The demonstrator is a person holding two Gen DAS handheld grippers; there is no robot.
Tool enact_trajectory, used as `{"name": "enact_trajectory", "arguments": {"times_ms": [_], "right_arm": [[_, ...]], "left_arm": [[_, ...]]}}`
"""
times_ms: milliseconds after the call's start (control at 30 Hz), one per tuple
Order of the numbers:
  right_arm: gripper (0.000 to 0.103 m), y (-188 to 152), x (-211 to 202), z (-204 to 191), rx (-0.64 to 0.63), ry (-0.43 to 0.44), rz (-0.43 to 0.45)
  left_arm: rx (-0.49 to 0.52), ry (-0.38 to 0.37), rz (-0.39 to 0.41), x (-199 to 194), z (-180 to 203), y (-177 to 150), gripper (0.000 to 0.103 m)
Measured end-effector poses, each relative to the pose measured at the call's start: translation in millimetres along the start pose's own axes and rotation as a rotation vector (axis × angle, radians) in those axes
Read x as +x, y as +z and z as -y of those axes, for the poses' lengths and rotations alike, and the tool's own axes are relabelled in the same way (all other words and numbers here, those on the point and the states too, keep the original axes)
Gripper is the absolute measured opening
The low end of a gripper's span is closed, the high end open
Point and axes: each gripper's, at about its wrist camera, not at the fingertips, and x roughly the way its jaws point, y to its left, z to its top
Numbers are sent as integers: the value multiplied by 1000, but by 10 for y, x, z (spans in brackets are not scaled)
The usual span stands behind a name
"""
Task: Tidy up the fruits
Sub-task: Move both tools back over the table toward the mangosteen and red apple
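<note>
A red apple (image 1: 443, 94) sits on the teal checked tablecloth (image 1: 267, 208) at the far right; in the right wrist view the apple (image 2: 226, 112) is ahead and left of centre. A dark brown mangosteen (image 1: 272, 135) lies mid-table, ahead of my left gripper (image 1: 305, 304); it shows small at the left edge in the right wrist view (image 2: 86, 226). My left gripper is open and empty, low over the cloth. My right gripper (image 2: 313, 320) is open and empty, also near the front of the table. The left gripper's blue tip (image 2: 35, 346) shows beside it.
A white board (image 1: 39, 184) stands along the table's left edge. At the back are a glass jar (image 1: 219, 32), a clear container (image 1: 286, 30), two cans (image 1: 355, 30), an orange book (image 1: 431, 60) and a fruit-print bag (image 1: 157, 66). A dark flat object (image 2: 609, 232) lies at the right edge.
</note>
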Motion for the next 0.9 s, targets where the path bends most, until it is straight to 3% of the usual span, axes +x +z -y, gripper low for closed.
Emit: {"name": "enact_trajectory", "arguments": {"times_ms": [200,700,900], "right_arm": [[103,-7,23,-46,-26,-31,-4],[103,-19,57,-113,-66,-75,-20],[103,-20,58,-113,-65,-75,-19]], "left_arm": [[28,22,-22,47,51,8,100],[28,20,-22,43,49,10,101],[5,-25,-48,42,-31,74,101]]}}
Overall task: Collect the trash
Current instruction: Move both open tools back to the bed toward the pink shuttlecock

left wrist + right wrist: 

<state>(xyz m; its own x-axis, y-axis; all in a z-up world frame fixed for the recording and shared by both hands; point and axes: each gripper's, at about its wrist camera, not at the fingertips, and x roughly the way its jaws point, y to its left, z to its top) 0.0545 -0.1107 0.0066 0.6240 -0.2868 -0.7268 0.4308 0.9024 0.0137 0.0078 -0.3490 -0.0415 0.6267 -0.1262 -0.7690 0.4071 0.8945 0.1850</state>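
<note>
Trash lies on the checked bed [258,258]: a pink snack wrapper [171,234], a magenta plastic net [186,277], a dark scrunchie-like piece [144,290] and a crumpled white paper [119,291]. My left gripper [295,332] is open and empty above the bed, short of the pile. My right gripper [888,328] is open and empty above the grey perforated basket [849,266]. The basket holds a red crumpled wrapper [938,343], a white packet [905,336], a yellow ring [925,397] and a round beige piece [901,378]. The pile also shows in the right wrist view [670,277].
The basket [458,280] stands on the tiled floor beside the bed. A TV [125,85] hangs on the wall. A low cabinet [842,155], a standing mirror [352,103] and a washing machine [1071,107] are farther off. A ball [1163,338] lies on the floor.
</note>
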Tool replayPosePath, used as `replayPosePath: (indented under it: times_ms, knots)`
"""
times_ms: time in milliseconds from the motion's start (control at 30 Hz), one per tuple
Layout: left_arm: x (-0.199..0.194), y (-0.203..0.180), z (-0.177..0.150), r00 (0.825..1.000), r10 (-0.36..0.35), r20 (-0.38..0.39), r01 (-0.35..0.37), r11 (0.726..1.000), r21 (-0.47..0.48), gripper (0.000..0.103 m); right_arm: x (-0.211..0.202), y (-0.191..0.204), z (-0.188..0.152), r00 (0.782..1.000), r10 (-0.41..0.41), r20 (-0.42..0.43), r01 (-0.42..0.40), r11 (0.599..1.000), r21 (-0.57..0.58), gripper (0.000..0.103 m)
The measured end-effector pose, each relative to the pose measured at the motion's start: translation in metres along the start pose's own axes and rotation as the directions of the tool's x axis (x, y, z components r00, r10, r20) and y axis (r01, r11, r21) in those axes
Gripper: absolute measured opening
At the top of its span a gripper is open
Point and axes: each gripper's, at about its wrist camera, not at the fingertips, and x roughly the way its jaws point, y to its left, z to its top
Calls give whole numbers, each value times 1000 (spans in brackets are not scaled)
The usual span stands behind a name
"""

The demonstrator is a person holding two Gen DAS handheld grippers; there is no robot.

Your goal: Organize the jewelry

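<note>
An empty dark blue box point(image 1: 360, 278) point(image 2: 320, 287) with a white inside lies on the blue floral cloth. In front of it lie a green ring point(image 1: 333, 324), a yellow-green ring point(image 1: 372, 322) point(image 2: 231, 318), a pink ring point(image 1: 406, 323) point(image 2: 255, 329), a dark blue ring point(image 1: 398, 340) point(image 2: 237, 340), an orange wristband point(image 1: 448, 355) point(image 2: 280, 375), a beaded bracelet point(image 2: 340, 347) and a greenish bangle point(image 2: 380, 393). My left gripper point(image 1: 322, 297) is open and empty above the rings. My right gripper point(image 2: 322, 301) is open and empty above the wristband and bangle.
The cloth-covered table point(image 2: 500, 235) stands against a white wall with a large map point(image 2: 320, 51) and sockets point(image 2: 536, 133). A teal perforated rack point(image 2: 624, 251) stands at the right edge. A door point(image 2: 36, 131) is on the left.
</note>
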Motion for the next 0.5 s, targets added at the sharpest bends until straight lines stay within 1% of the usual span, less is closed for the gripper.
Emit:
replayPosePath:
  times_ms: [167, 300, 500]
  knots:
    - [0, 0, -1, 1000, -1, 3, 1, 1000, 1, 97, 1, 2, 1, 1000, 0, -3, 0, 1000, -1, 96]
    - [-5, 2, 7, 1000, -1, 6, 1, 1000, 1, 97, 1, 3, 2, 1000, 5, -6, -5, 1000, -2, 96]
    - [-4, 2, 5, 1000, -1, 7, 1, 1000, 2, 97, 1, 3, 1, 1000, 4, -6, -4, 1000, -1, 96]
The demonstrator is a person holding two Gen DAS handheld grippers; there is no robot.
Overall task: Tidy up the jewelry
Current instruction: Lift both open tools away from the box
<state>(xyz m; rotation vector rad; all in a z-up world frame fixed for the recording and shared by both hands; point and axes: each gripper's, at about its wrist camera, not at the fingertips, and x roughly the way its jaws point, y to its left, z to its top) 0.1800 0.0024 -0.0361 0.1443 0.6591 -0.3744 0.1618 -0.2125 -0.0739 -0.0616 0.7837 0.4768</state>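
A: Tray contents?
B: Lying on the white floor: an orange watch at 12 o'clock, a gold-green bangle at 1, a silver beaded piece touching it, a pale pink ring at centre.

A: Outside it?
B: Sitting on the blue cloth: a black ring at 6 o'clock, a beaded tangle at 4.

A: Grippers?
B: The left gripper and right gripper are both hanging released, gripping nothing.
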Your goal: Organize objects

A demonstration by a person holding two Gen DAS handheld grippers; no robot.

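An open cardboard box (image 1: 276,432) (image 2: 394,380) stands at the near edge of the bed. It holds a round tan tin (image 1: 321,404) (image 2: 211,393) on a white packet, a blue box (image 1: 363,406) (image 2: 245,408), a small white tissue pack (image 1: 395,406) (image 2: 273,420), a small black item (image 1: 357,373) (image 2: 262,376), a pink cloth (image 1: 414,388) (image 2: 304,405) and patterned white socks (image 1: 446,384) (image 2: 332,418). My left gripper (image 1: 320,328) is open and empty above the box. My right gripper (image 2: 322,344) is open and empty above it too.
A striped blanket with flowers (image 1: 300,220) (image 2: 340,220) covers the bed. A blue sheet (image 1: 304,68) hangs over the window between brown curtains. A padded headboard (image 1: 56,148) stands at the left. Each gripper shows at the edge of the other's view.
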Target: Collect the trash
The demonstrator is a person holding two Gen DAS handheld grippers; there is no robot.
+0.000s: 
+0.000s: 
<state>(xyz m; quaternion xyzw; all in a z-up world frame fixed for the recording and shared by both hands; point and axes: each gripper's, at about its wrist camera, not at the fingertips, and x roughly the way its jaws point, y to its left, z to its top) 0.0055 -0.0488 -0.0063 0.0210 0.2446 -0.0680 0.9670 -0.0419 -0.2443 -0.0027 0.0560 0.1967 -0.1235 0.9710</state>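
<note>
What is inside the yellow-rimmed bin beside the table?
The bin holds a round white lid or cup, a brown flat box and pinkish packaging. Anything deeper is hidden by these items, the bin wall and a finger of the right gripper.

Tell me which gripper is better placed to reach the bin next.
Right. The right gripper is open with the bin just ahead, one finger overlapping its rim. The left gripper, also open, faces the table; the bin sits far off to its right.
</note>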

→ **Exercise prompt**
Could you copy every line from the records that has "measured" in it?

→ **Final answer**
Measured end-effector poses, each relative to the pose measured at the call's start: translation in millimetres along the start pose's own axes and rotation as a rotation vector (axis × angle, radians) in those axes
Gripper is the absolute measured opening
The measured end-effector pose, each relative to the pose measured at the motion's start: translation in metres along the start pose's own axes and rotation as the directions of the tool's x axis (x, y, z components r00, r10, r20) and y axis (r01, r11, r21) in those axes
Gripper: absolute measured opening

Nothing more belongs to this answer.